Publicado el 28 de mayo de 2026|

Piden una Ley para que privados puedan terminar los “esqueletos urbanos”

El proyecto busca reactivar construcciones privadas abandonadas mediante beneficios fiscales y financieros, condicionados a la finalización de las obras y a la incorporación de criterios de acceso a la vivienda.

constitucion edificio abandonado

Foto: La Nación

Legisladores del bloque Confianza y Desarrollo presentaron en la Legislatura porteña un proyecto de ley que propone crear un régimen de incentivos fiscales y financieros para promover la finalización de obras privadas paralizadas en la Ciudad de Buenos Aires.

La iniciativa, encabezada por el diputado Emmanuel Ferrario y acompañada por María Eugenia Ocaña y Edgardo Néstor Alifraco, apunta a recuperar inmuebles en desuso —denominados “esqueletos urbanos”— y reinsertarlos en el tejido urbano con destino habitacional o productivo.

Según el texto, el régimen alcanzará exclusivamente a construcciones de dominio privado que se encuentren paralizadas desde hace al menos cinco años, con un avance de obra superior al 60%, una superficie mínima de lote de 500 metros cuadrados y al menos 2.000 metros cuadrados construidos.

El proyecto establece que los propietarios que deseen adherirse deberán presentar un Plan de Adecuación ante la autoridad de aplicación, con información detallada sobre el estado de la obra, su situación legal, el cronograma de finalización, el financiamiento previsto y el destino del inmueble.

Uno de los ejes centrales de la propuesta es la incorporación de criterios de “asequibilidad habitacional”. En ese sentido, la aprobación de los planes quedará condicionada a que parte de las unidades proyectadas contemplen valores de venta o alquiler acordes a los ingresos medios de la zona, según parámetros que definirá la reglamentación.

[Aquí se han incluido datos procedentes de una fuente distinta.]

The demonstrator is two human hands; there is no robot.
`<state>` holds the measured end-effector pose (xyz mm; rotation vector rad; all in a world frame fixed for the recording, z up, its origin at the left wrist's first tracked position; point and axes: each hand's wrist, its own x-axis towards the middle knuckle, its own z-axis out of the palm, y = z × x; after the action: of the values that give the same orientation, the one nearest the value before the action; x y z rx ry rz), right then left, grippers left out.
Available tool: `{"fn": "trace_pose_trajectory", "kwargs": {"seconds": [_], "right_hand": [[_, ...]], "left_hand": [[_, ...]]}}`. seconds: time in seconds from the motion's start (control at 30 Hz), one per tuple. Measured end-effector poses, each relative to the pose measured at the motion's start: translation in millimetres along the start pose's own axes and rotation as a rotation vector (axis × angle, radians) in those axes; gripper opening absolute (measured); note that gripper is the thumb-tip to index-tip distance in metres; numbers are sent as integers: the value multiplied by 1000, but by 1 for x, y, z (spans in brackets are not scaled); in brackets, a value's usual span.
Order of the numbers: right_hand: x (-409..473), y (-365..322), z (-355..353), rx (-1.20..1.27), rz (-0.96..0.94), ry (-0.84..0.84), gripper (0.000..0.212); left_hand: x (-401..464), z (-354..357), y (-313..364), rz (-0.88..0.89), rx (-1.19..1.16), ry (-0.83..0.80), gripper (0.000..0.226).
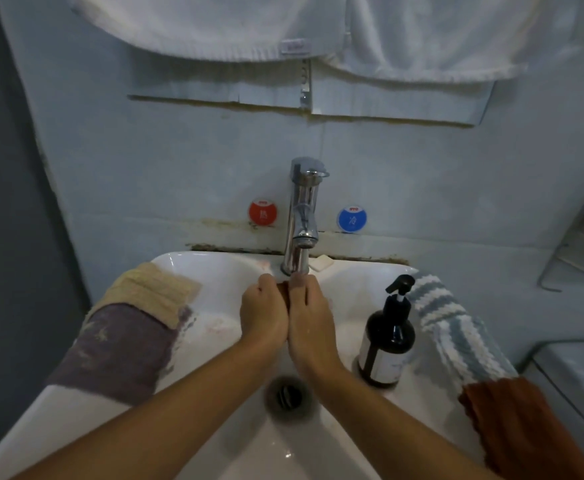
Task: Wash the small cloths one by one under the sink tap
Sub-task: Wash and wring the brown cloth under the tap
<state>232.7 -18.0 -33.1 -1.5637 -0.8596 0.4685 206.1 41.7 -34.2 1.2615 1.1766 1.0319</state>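
Note:
My left hand and my right hand are pressed together under the chrome tap, over the white sink. Between them a small brown cloth shows only as a sliver, mostly hidden by my fingers. A beige cloth and a purple cloth lie on the sink's left rim. On the right rim a blue-and-white striped cloth and a rust-orange cloth are draped.
A dark pump bottle stands on the right rim next to my right hand. The drain sits below my wrists. A small soap bar lies behind the tap. White towels hang above; a metal shelf is at right.

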Motion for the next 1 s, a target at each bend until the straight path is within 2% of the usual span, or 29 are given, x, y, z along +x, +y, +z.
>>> {"fn": "trace_pose_trajectory", "kwargs": {"seconds": [0.1,0.2,0.23,0.3,0.37,0.47,0.63,0.9,1.0], "right_hand": [[-8,4,5,-61,-29,35,33],[6,1,-1,-52,-1,119,41],[12,-1,-4,6,23,121,44],[17,-3,-10,70,58,89,45],[16,-2,-11,63,77,56,41],[14,1,-7,84,120,56,39],[15,-1,-3,95,113,76,34],[16,8,-4,-16,-10,97,39],[16,8,-6,32,24,74,39]], "left_hand": [[8,0,-2,-78,-5,-55,36],[8,3,-15,-26,-38,-295,45],[3,3,-17,44,-45,-313,44],[-8,3,-15,266,-26,-278,34],[-17,-2,-10,455,35,-170,27],[-19,-10,-6,564,100,-91,28],[-17,-12,-1,508,158,-24,35],[-17,-10,-4,376,217,-56,39],[-15,-8,-5,340,198,-96,34]]}}
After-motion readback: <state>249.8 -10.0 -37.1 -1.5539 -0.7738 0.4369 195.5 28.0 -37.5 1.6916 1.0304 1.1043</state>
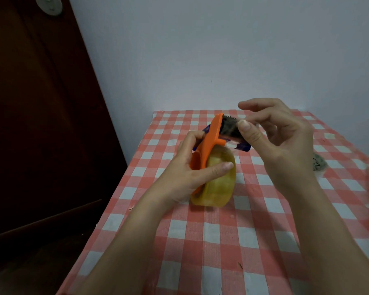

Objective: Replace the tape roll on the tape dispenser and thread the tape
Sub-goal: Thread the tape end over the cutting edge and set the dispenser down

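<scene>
An orange tape dispenser [209,139] is held above the table, its toothed metal blade [230,119] pointing up and away. A clear yellowish tape roll [217,182] sits mounted on it. My left hand [192,169] grips the dispenser's handle, the index finger lying across the roll. My right hand [277,137] pinches the clear tape end between thumb and forefinger just beside the blade, over a dark plate. A blue part [242,146] of the dispenser shows below my right thumb.
The table wears a red-and-white checked cloth [222,241]. A small round clear object [319,163] lies at the right, partly behind my right wrist. A dark wooden door [41,124] stands at the left beyond the table's left edge. A pale wall is behind.
</scene>
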The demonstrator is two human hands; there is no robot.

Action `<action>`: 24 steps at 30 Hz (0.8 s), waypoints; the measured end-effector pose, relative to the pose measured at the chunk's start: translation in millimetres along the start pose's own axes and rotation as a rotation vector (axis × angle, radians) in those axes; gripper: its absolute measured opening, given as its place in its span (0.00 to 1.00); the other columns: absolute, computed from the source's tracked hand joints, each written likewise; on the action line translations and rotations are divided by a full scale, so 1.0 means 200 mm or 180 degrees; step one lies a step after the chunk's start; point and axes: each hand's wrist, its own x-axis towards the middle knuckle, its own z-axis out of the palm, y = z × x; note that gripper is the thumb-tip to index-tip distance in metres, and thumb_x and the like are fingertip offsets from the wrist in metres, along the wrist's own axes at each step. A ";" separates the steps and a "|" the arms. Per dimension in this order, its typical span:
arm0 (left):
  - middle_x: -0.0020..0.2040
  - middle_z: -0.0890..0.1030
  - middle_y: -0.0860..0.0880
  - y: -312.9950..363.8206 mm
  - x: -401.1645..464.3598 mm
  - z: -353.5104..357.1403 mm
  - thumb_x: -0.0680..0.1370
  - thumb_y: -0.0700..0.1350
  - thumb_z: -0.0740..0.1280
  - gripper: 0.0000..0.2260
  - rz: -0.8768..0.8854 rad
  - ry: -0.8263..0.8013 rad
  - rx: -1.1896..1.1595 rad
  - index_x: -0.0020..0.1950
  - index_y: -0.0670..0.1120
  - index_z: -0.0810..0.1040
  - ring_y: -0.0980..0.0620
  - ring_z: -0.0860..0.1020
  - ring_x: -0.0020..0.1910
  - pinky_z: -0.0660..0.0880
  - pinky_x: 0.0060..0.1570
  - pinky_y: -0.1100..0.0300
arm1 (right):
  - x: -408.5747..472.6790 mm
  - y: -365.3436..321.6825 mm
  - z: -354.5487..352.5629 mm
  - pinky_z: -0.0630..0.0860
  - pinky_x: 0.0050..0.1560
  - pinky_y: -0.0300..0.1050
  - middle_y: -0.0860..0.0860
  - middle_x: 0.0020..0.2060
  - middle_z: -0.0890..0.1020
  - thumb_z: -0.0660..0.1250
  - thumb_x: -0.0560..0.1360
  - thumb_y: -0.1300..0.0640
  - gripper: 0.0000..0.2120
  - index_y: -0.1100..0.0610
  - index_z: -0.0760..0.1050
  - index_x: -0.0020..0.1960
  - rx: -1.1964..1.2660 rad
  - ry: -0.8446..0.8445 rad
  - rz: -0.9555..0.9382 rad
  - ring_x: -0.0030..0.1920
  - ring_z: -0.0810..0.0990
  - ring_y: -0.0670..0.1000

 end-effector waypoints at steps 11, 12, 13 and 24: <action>0.65 0.72 0.59 -0.02 0.01 0.00 0.71 0.56 0.73 0.23 -0.0017 -0.0108 0.0187 0.61 0.66 0.69 0.61 0.74 0.62 0.79 0.50 0.67 | 0.00 0.01 0.01 0.77 0.57 0.57 0.49 0.52 0.81 0.69 0.74 0.56 0.03 0.50 0.79 0.42 0.0084 -0.0025 -0.0084 0.59 0.79 0.52; 0.64 0.71 0.59 -0.01 0.01 0.00 0.70 0.56 0.73 0.23 -0.0012 -0.0128 0.0227 0.62 0.65 0.68 0.62 0.74 0.62 0.78 0.50 0.67 | 0.00 0.01 0.01 0.77 0.57 0.57 0.49 0.52 0.81 0.69 0.74 0.56 0.03 0.49 0.79 0.43 0.0072 -0.0025 -0.0076 0.59 0.79 0.52; 0.64 0.71 0.59 -0.01 0.01 0.00 0.70 0.56 0.73 0.24 -0.0011 -0.0142 0.0264 0.63 0.65 0.68 0.61 0.73 0.62 0.76 0.51 0.66 | 0.00 0.01 0.01 0.77 0.56 0.57 0.49 0.52 0.81 0.69 0.74 0.56 0.03 0.49 0.80 0.43 0.0060 -0.0026 -0.0074 0.58 0.80 0.52; 0.62 0.74 0.62 -0.02 0.00 -0.01 0.72 0.52 0.77 0.27 -0.0067 -0.0201 0.0259 0.65 0.62 0.67 0.63 0.75 0.59 0.78 0.51 0.68 | 0.00 -0.01 0.03 0.80 0.52 0.50 0.50 0.49 0.81 0.69 0.75 0.62 0.08 0.49 0.80 0.44 0.0084 -0.0080 -0.0129 0.53 0.81 0.47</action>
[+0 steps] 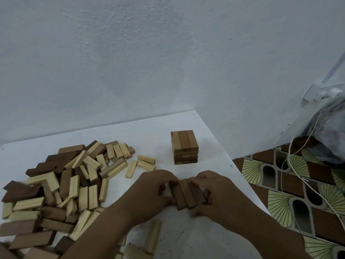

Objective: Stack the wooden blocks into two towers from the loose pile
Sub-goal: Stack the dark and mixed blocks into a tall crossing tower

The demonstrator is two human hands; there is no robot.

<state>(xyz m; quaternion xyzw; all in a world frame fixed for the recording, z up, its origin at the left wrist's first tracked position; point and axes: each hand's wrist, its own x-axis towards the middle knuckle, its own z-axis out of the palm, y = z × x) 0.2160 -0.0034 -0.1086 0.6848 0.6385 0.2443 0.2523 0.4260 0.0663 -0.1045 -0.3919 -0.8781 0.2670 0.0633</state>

Beneficios fiscales y financieros

Entre los incentivos previstos, la iniciativa contempla la exención del pago de Alumbrado, Barrido y Limpieza (ABL) por hasta dos años durante la ejecución de la obra, así como la posibilidad de eximir total o parcialmente contribuciones por mejoras y compensar deudas fiscales preexistentes.

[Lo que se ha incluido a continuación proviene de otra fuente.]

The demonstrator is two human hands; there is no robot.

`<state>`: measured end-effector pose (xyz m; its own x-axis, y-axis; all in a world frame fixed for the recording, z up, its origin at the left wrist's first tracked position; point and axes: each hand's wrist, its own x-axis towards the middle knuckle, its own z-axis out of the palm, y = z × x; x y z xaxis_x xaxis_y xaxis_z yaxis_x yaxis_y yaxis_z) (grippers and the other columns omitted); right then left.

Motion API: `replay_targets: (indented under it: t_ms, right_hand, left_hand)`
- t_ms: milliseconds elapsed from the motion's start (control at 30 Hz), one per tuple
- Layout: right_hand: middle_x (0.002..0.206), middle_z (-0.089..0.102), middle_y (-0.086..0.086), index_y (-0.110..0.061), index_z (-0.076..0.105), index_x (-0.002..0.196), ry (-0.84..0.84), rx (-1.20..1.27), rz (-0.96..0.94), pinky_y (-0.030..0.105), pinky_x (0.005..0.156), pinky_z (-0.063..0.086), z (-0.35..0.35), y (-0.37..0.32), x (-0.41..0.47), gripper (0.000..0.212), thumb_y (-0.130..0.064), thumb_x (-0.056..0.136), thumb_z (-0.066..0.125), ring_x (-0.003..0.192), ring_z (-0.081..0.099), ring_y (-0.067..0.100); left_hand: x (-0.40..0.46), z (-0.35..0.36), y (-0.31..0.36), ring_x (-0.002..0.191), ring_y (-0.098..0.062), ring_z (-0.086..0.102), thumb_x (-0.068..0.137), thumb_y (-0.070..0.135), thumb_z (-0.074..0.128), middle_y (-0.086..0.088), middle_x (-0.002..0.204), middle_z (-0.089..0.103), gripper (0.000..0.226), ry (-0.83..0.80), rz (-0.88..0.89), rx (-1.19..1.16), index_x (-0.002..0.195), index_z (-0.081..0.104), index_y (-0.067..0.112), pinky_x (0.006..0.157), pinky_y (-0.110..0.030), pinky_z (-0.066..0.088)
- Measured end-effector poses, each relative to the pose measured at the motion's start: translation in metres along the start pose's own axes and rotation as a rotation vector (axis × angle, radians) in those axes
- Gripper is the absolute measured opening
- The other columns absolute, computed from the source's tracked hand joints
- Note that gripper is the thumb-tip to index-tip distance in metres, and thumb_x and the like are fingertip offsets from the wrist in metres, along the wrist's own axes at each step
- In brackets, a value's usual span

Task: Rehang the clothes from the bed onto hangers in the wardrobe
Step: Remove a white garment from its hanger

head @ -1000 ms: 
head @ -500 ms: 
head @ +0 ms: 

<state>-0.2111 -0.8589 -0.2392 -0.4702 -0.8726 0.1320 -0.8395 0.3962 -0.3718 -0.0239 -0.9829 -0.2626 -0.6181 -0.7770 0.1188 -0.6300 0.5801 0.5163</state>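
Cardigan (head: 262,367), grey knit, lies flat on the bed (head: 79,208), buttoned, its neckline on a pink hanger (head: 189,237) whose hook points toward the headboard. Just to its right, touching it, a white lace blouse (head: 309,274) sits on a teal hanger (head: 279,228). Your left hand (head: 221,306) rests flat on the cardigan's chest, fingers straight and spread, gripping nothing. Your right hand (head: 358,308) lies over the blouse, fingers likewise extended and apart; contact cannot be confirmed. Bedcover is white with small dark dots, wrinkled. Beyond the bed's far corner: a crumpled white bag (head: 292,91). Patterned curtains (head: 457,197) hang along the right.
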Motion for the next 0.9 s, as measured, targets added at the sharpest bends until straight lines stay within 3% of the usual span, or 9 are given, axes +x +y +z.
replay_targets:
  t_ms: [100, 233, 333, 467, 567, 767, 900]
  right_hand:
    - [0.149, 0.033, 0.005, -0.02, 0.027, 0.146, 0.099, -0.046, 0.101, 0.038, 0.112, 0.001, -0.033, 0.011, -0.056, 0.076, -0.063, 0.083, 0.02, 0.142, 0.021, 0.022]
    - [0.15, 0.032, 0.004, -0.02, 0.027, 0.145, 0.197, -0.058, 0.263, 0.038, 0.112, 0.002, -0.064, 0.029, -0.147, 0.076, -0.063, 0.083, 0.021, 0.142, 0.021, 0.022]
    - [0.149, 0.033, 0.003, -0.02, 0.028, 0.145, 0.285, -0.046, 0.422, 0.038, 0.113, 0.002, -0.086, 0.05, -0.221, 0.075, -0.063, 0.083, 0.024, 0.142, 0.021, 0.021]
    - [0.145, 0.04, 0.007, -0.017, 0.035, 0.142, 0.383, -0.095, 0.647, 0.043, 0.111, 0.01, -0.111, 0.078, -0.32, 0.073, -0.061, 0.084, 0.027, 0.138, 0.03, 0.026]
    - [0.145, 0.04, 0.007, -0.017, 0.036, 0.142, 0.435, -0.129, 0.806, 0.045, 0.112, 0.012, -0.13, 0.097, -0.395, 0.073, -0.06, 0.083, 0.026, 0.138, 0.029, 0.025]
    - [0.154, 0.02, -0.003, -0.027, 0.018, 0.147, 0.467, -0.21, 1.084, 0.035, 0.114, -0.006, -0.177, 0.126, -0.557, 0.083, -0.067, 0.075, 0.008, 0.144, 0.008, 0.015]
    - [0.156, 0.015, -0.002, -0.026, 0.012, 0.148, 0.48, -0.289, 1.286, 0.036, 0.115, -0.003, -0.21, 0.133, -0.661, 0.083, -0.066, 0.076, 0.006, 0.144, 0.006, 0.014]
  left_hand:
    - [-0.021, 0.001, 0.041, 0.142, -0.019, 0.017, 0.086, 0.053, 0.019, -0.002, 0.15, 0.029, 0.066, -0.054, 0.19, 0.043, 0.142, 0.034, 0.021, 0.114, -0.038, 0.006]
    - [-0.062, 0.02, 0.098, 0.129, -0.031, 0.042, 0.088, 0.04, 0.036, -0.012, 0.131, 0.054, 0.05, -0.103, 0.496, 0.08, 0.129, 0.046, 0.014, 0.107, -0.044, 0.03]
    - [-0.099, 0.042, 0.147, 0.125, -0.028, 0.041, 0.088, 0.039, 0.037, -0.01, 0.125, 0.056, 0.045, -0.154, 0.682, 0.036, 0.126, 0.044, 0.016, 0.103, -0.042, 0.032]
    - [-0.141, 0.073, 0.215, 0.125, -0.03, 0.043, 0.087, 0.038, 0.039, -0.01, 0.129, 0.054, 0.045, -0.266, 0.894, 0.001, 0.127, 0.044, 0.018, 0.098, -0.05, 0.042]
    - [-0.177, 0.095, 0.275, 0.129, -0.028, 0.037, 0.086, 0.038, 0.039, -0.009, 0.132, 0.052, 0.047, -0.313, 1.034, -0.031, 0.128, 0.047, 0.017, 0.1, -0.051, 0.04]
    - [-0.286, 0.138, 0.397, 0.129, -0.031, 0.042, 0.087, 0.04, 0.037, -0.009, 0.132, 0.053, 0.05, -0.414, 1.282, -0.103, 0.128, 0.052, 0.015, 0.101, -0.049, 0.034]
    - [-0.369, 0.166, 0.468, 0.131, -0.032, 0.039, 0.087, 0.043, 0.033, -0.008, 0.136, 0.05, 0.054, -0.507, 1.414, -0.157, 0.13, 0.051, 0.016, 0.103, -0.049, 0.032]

En el plano financiero, los desarrolladores podrán optar entre un subsidio directo de hasta el 25% del costo de finalización de la obra o el acceso a líneas de crédito en Unidades de Vivienda (UVI) del Banco Ciudad, con una bonificación del 40% sobre la tasa de interés y plazos de hasta 15 años.

Además, se prevén beneficios administrativos, como la reducción de tasas y la implementación de circuitos simplificados para la tramitación de permisos.

Control y condiciones

El esquema establece que los incentivos se otorgarán de manera escalonada y estarán sujetos al cumplimiento del cronograma de obra. La autoridad de aplicación realizará inspecciones semestrales para verificar los avances, y podrá suspender los beneficios ante incumplimientos.

En caso de no completar la obra en los plazos establecidos —salvo situaciones de fuerza mayor—, los beneficiarios deberán devolver los incentivos recibidos con intereses.

El proyecto también contempla que los beneficios queden asociados al inmueble, por lo que podrán transferirse en caso de cambio de titularidad, siempre que el nuevo propietario asuma las obligaciones del plan aprobado.

Financiamiento y seguimiento

La iniciativa prevé que los incentivos sean financiados con partidas del Ministerio de Desarrollo Urbano porteño, que deberá definir cupos, montos máximos y criterios de priorización en función del impacto urbano y el grado de asequibilidad de cada proyecto.

Asimismo, el Poder Ejecutivo deberá remitir informes semestrales a la Legislatura sobre el avance de los planes aprobados y las eventuales sanciones aplicadas.

De ser aprobada, la norma deberá ser reglamentada en un plazo de 90 días.